—Tenez, dit Gilberte en riant, et détachant une fleur de sa ceinture, voici la plus belle rose de mon jardin: il y aura peut être dans son parfum une vertu salutaire pour endormir la prudence et adoucir la férocité de son ennemi. Laissez-la sur sa table, tâchez de la lui faire admirer et respirer. Il est horticulteur et n'a peut-être pas, dans son grand parterre, un aussi bel échantillon que ce produit de mes greffes de l'an passé. Si j'étais une châtelaine de ce bon temps que regrette Janille, je saurais peut-être faire une conjuration pour attacher un pouvoir magique à cette fleur. Mais, pauvre fille, je ne sais que prier Dieu, et je lui demande de répandre la grâce dans ce cœur farouche, comme il a fait descendre la rosée pour ouvrir ce bouton de rose.

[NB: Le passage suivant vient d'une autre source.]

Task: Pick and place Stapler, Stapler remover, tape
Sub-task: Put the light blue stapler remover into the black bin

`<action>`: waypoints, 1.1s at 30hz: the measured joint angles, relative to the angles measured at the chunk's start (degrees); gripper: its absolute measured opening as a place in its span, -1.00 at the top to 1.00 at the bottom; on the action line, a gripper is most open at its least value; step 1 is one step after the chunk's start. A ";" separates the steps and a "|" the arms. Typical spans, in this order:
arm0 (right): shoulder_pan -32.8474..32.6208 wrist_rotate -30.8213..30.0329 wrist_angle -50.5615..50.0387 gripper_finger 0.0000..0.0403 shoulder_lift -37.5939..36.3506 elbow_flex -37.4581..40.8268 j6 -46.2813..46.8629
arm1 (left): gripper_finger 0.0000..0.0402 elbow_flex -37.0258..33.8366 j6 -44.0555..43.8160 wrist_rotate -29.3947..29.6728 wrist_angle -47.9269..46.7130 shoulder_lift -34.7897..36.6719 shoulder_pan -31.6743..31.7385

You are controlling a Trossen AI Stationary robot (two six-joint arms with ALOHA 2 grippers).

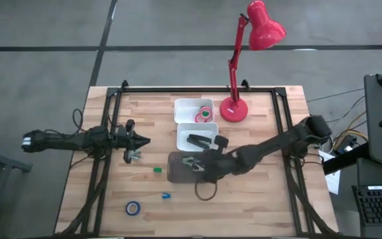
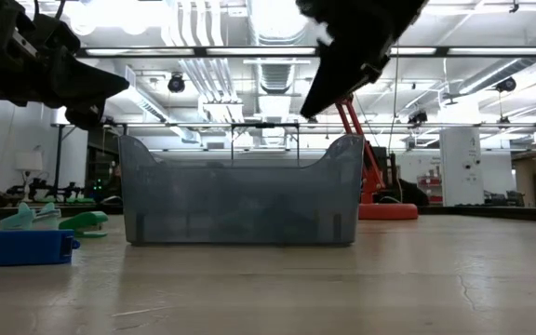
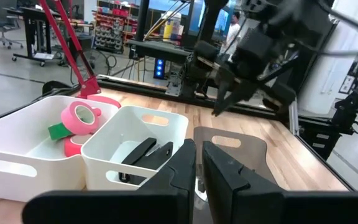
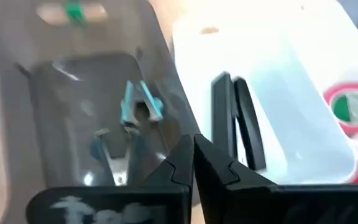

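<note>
Seen from above: a wooden worktop (image 1: 257,192) with a red desk lamp (image 1: 244,60) at its far edge. Two white bins side by side near the lamp. In the farther white bin (image 1: 184,106), pink and green tape rolls (image 1: 205,113). In the nearer white bin (image 1: 188,133), the black stapler (image 1: 201,140), lying flat. Just beside that bin, a dark translucent grey bin (image 1: 174,169) holding staple removers (image 4: 138,102), pale blue with metal jaws, as shown in the right wrist view.

Right gripper (image 1: 207,174) reaching in from the right side, poised over the grey bin's edge nearest the stapler bin. Fingers (image 4: 213,168) pressed together to a point, nothing between them, touching nothing visible.

Left gripper (image 1: 141,140) hovering at the left part of the worktop, well apart from the bins, aimed toward them. Fingers (image 3: 219,168) nearly together with only a thin slit between, holding nothing.

Loose on the worktop toward the near edge: a blue tape roll (image 1: 132,208), a small green item (image 1: 157,170), and a small blue item (image 1: 166,196), all well apart from both grippers.
</note>
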State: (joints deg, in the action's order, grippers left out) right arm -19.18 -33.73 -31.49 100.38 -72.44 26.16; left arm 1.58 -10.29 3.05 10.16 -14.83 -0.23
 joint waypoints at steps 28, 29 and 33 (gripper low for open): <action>11.54 25.15 44.08 0.96 -57.20 55.83 -23.24 | 0.85 -0.01 -0.01 -0.01 0.05 0.00 0.00; 11.91 27.38 44.15 0.96 -58.89 56.74 -22.83 | 0.85 -0.01 -0.01 0.00 0.06 0.00 -0.02; 12.29 29.26 43.94 0.96 -65.38 60.74 -22.19 | 0.85 0.00 0.00 -0.01 0.06 0.00 -0.01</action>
State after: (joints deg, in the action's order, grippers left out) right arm -6.90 -4.46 12.44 35.00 -11.70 3.97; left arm 1.58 -10.29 3.04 10.21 -14.83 -0.25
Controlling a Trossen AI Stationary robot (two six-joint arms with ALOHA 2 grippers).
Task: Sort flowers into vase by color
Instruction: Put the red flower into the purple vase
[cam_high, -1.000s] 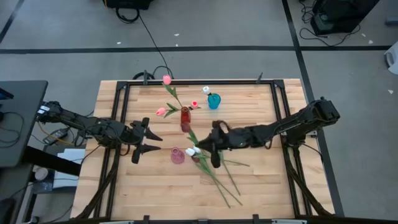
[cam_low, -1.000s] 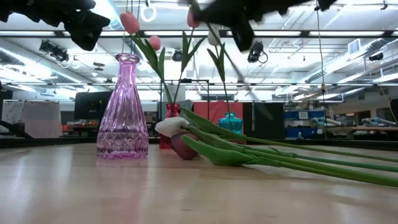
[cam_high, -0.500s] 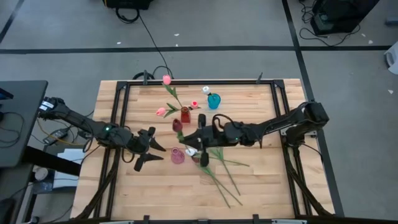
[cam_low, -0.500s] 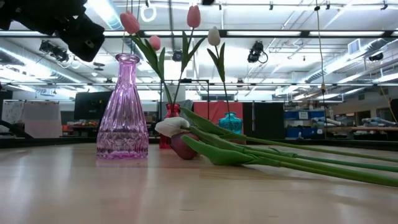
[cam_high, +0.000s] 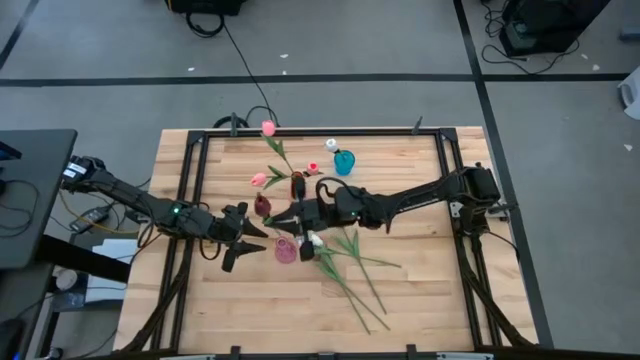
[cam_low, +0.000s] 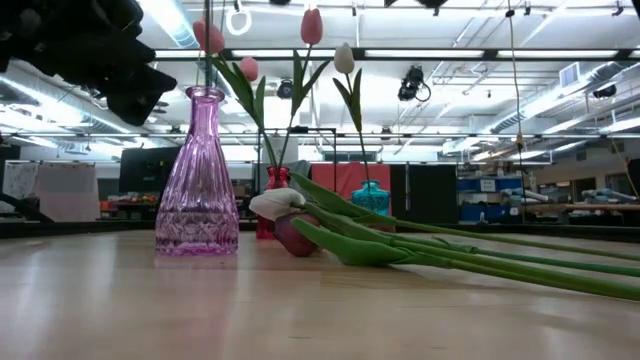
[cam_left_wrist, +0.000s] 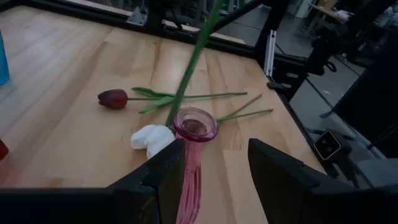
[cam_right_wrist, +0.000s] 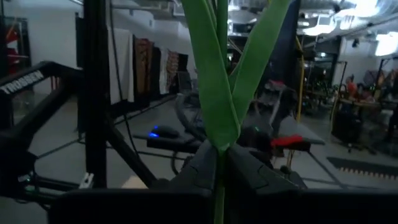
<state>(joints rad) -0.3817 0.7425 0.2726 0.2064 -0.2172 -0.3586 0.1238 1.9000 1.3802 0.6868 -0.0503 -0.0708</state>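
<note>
We're mid-insert: the right hand (cam_high: 293, 213) is clamped on a maroon tulip (cam_high: 263, 205), stem tip at the pink vase (cam_high: 286, 250) mouth. Left hand (cam_high: 240, 240) sits wide open beside that vase. Next we'd lower it straight, then release.

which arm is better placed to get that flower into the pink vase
Right. Its end effector holds the maroon tulip by the stem, right over the pink vase. The left end effector is open beside the vase.

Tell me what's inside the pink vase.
A green stem enters the pink vase, held by the right claw. The inside below the rim can't be seen.
</note>
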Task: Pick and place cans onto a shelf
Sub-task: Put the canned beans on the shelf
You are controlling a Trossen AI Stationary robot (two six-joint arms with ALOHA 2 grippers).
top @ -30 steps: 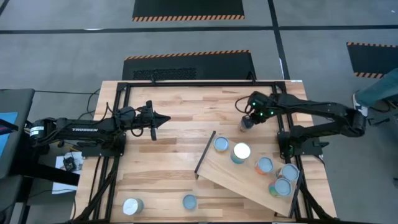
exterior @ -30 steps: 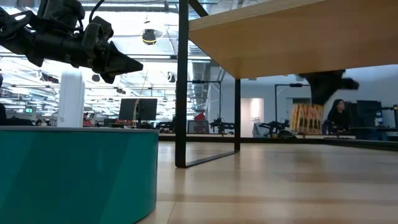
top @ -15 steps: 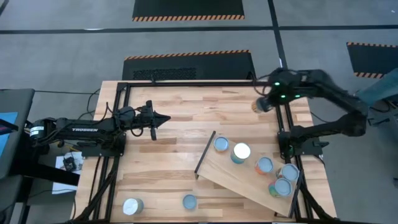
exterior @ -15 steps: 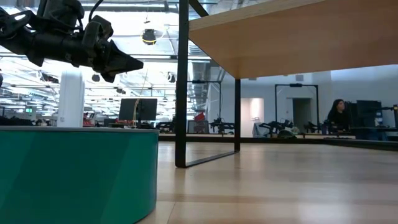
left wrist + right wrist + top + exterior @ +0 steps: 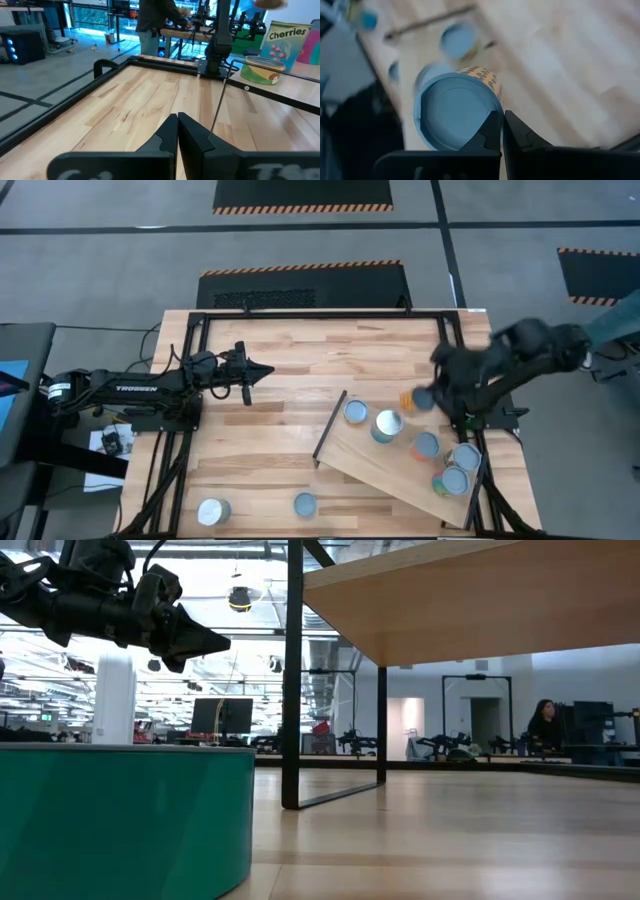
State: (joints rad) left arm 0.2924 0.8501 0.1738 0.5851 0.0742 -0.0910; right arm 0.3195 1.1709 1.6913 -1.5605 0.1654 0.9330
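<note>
Over shelf [image 5: 372, 458] — right pincer [image 5: 424, 397] (clamped tight) grips orange-labelled can [image 5: 454, 107].

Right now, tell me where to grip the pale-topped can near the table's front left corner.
Grip the pale-topped can across its round side wall, coming straight down from above: it stands upright, well apart from the blue-topped can, with bare tabletop all round.

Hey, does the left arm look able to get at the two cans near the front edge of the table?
Probably yes. The left gripper hangs mid-table, fingers shut, and nothing stands between it and the two cans; the shelf lies off to the side.
</note>
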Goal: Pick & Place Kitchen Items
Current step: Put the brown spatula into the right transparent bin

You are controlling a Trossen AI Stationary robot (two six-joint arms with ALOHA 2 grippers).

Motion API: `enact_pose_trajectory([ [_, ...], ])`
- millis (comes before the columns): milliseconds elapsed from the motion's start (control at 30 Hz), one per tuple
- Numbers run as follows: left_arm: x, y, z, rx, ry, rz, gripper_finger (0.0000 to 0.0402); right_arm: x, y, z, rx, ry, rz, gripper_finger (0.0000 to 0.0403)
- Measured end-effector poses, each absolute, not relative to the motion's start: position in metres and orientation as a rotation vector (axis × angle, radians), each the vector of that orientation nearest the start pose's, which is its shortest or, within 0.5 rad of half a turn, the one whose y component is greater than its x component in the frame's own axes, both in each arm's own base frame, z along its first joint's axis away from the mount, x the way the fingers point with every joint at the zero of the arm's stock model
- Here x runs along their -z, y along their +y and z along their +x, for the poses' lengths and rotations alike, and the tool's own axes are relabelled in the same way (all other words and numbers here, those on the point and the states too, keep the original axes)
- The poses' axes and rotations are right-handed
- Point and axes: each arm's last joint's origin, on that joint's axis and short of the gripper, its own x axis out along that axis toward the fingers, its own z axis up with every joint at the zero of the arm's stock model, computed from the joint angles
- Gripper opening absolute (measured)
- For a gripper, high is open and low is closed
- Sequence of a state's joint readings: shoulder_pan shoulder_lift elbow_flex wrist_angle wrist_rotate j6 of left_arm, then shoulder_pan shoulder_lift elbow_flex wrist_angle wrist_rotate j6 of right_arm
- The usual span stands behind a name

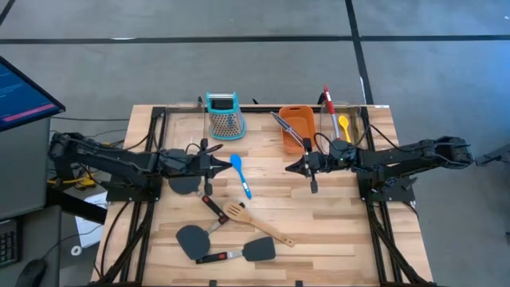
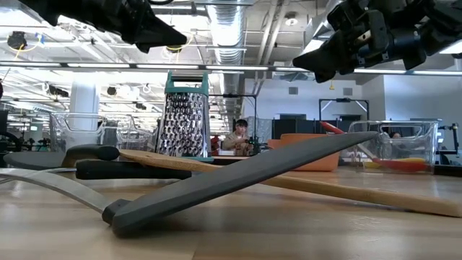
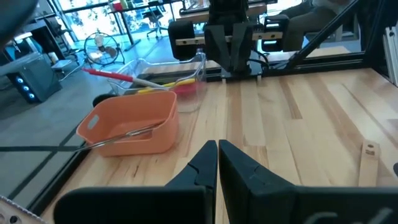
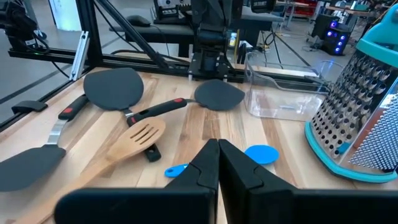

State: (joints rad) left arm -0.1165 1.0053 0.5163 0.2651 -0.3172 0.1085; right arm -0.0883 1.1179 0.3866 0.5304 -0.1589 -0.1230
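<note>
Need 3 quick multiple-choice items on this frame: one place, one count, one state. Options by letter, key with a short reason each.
1. Where do the metal tongs lie?
A. in the orange tub
B. beside the grater
C. under the wooden turner

2. How many blue spoons lie on the table?
A. none
B. one
C. three

3. How do the left gripper and right gripper stand?
A. both shut, holding nothing
B. left open, right shut
C. both shut on spatulas

Key: 1 A, the tongs rest in the tub with the handle over its rim. 2 B, the high view shows a single blue spoon. 3 A, both wrist views show the fingers pressed together with nothing between.
</note>
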Motion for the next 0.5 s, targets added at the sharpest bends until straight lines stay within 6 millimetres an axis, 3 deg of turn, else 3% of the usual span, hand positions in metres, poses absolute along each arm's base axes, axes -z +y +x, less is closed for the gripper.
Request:
enact_pose_trajectory([
  [233, -0.255, -0.014, 0.217, -0.215, 0.098, 0.09, 0.0002, -0.203, -0.015, 0.221, -0.084, 0.194, -0.116, 0.0],
  [500, -0.256, -0.016, 0.217, -0.213, 0.081, 0.041, 0.0002, -0.203, -0.015, 0.221, -0.085, 0.194, -0.116, 0.0],
])
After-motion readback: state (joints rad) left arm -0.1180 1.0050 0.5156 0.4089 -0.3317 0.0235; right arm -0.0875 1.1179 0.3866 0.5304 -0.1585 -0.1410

—Serai-je donc vraiment forcé de lui laisser mon talisman? dit Émile en cachant la rose dans son sein; et ne dois-je pas le garder pour qu'il me serve une autre fois?»
Le ton dont il fit cette demande et l'émotion répandue sur son visage causèrent à Gilberte un instant de surprise ingénue.
Elle le regarda d'un air incertain, ne pouvant pas encore comprendre le prix qu'il attachait à la fleur détachée de son sein.
Elle essaya de sourire comme à une plaisanterie, puis elle se sentit rougir, et Janille reparaissant, elle ne répondit rien.
Émile, enivré d'amour, descendit avec une audacieuse rapidité le sentier dangereux de la colline. Quand il fut au bas, il osa se retourner, et vit Gilberte, qui, de sa terrasse plantée de rosiers, le suivait des yeux, bien qu'elle eût les mains occupées, en apparence, à tailler ses plantes favorites.
Elle n'était pas mise avec recherche, à coup sûr, ce jour-là plus que les autres. Sa robe était propre; comme tout ce qui avait passé par les mains scrupuleuses de Janille; mais elle avait été si souvent lavée et repassée que, de lilas, elle était devenue d'une teinte indéfinissable, comme celles que prennent les hortensias au moment de se flétrir.
Sa splendide chevelure blonde, rebelle aux torsades qu'on lui imposait, s'échappait de cette contrainte, et formait comme une auréole d'or autour de sa tête.
Une chemisette bien blanche et bien serrée encadrait son beau cou et laissait deviner le contour élégant de ses épaules. Émile la trouva resplendissante, aux rayons du soleil qui tombaient d'aplomb sur elle, sans qu'elle songeât à s'en préserver. Le hâle n'avait pu flétrir une si riche carnation, et elle paraissait d'autant plus fraîche que sa toilette était plus pâle et plus effacée.
D'ailleurs, l'imagination d'un amoureux de vingt ans est trop riche pour s'embarrasser d'un peu plus ou moins de parure. Cette petite robe fanée prit aux yeux d'Émile une teinte plus riche que toutes les étoffes de l'Orient, et il se demanda pourquoi les peintres de la renaissance n'avaient jamais su vêtir aussi magnifiquement leurs riantes madones et leurs saintes triomphantes.